Моя жизнь. Том I (Вагнер) - страница 188

Это придало мне мужества искать более близкого знакомства с Берлиозом. Я давно был ему представлен в конторе Шлезингера, где с тех пор до-вольно часто встречался с ним. Я преподнес ему экземпляр своих «Двух гренадеров», но не мог от него ничего добиться по их поводу. Он сказал мне, что играет немного на гитаре и потому не в состоянии сыграть их на рояле. Но его крупные инструментальные произведения, которые я еще в прошлую зиму слышал несколько раз под его управлением, произвели на меня большое впечатление. В ту зиму (1839–1840) он в трех концертах, на одном из которых я присутствовал, исполнил в первый раз свою симфонию «Ромео и Джульетта».

Это был для меня совершенно новый мир, в котором я хотел разобраться с полным беспристрастием, исходя только из личных впечатлений. Прежде всего, на меня ошеломляющим образом подействовала необыкновенная виртуозность оркестрового исполнения, какой я себе раньше и не представлял. Фантастическая смелость и необыкновенная ясность самых рискованных комбинаций, встававших с такой отчетливостью, что они казались почти осязаемыми, совершенно подавляла мое собственное музыкально-поэтическое чувство. Я весь ушел слухом в вещи, о которых до сих пор не имел ни малейшего понятия и которые должен был себе уяснить. Правда, немало мест в «Ромео и Джульетте» производили на меня впечатление пустоты и незначительности, и это было тем более неприятно, что, с другой стороны, отдельные увлекательные моменты в этом произведении, неудачном по своим размерам и по своему построению, действовали на меня с необыкновенной силой и убивали всякую возможность критического к ним отношения.

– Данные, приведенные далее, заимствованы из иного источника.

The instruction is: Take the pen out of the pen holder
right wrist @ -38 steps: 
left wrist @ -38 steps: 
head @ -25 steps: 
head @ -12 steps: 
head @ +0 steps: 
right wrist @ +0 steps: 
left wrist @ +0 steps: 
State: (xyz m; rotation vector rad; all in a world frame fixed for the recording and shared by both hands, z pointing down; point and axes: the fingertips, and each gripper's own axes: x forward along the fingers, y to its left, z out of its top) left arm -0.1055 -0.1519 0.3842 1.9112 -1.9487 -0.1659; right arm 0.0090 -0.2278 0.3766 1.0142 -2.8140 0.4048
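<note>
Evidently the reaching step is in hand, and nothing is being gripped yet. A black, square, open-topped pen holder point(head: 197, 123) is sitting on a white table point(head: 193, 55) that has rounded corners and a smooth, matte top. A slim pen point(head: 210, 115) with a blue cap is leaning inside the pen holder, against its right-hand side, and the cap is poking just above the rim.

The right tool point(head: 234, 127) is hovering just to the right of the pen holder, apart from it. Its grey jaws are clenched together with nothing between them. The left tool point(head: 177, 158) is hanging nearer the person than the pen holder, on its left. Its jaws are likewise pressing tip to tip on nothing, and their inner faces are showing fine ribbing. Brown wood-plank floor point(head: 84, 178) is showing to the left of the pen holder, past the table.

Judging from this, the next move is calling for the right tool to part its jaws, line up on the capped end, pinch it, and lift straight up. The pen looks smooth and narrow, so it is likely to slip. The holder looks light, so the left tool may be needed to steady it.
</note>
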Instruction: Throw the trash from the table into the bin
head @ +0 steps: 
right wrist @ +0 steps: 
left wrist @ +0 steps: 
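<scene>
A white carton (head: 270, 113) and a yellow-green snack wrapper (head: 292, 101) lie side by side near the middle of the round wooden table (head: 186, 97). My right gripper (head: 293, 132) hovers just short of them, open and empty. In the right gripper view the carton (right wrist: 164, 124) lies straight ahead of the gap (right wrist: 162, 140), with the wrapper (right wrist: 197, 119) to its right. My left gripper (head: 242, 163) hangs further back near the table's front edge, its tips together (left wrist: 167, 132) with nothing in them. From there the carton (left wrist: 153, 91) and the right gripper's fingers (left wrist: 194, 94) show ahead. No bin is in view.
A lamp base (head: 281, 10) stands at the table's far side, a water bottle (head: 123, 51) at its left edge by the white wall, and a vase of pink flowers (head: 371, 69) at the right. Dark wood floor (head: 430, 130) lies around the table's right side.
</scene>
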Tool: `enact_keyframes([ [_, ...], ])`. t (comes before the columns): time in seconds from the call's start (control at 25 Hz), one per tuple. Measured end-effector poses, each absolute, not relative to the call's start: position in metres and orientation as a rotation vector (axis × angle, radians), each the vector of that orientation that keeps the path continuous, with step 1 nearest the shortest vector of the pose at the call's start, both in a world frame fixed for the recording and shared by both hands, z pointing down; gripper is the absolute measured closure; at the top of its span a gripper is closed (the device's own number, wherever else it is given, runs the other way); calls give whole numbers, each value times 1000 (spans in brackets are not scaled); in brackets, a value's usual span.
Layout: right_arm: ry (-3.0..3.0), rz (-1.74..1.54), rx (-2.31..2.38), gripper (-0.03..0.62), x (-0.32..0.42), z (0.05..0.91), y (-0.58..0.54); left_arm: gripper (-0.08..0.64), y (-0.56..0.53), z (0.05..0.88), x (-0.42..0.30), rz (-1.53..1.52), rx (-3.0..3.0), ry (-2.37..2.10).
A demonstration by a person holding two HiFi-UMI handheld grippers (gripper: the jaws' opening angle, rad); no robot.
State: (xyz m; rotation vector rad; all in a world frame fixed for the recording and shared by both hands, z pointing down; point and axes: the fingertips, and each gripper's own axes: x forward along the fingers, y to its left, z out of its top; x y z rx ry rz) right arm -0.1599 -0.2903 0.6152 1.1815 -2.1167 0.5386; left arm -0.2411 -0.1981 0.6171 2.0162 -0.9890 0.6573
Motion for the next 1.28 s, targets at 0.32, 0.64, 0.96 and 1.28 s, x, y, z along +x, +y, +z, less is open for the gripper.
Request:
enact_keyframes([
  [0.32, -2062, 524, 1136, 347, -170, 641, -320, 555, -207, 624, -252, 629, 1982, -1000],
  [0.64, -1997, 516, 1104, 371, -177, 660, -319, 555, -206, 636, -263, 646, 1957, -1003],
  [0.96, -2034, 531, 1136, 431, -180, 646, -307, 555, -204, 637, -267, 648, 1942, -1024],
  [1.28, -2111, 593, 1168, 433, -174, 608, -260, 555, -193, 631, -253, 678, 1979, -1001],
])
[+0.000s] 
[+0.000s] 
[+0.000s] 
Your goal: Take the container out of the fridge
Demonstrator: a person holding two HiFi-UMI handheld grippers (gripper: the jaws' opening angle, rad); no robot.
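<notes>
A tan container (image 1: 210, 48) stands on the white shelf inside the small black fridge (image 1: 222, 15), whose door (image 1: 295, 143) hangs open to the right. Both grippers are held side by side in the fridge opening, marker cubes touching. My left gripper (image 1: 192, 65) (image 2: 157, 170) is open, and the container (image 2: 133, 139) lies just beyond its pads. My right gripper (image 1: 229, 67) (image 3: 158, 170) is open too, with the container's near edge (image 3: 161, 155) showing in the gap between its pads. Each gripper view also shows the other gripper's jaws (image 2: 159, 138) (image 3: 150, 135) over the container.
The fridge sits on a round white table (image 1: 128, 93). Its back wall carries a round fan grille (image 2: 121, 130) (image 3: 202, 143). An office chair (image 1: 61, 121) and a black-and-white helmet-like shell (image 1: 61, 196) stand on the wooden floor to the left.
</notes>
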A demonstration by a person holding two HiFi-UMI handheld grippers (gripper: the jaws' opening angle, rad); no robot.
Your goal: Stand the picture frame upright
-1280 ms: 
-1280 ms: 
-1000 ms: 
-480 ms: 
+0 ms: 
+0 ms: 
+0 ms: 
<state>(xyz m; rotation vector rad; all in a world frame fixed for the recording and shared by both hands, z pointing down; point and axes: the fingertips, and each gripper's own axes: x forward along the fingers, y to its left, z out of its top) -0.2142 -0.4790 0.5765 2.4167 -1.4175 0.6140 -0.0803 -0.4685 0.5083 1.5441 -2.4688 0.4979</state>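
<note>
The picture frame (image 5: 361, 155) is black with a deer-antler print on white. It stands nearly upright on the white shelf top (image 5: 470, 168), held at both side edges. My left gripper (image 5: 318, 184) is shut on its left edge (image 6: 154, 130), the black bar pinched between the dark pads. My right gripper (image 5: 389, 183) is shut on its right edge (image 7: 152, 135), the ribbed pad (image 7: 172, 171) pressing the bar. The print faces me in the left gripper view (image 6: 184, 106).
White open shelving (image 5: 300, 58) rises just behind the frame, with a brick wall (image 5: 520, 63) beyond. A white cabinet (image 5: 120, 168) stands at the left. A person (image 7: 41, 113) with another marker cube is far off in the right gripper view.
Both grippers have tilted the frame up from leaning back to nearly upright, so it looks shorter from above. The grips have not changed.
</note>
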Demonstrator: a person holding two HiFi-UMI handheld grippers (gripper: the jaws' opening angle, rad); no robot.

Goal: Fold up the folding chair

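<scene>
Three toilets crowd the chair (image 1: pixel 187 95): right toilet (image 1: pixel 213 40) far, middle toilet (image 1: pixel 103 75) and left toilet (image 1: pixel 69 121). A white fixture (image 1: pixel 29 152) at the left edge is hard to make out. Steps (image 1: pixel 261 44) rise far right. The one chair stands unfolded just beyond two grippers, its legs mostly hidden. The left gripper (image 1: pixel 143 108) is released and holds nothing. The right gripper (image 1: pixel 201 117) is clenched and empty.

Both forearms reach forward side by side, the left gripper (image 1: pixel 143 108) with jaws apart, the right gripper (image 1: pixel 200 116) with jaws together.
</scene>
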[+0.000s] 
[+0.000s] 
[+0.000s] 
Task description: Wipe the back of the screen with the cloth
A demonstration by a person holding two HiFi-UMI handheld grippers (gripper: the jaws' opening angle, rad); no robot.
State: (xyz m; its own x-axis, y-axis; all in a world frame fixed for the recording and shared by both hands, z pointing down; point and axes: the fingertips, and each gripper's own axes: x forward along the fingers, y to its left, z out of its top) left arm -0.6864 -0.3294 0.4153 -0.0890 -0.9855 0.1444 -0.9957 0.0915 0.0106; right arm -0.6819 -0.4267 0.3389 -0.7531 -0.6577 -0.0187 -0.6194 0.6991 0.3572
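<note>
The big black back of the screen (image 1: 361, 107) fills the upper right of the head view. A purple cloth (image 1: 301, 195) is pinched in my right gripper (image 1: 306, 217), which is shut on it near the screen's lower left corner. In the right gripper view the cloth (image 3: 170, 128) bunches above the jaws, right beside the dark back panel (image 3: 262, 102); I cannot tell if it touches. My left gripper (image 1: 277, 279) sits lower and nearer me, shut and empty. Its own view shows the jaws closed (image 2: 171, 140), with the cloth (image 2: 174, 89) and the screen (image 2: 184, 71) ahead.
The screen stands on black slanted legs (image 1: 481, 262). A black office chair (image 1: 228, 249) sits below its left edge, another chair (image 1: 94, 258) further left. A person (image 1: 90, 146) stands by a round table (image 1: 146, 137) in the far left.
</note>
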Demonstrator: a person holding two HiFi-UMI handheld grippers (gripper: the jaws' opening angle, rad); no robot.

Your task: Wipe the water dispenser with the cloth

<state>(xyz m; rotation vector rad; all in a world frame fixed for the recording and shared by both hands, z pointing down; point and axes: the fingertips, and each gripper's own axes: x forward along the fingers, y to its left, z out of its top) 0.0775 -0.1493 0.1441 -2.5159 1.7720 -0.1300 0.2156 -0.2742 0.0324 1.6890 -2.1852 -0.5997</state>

Вслед за этим Берлиоз в ту же зиму исполнил несколько раз свою «Фантастическую симфонию» и «Гарольда». Уже обе эти вещи вызвали мое изумление и восхищение, первая главным образом вплетенными в нее музыкальными жанровыми картинками, вторая почти вся целиком. Но лишь последнее произведение этого удивительного композитора, его «Траурная симфония в память жертв Июльской революции»[354], написанная для громадного, самым остроумным образом скомбинированного военного оркестра и исполненная летом 1840 года по случаю открытия Июльской колонны на площади Бастилии, показала мне все величие и мощь этой в своем роде единственной и несравненной художественной натуры. Однако я никогда не мог превозмочь странного, глубокого и серьезного стеснения, которое внушала мне эта фигура во всей своей цельности. У меня всегда оставался в душе некоторый страх перед чем-то навсегда для меня чуждым, и этот страх вызывал во мне целый ряд пытливых размышлений о том, что нет такого крупного произведения Берлиоза, которое не пленяло бы меня и в то же время не вызывало бы во мне отвращения, даже скуки. Эту мучительную загадку, какой в течение многих лет являлся для меня Берлиоз, я полностью разгадал только впоследствии.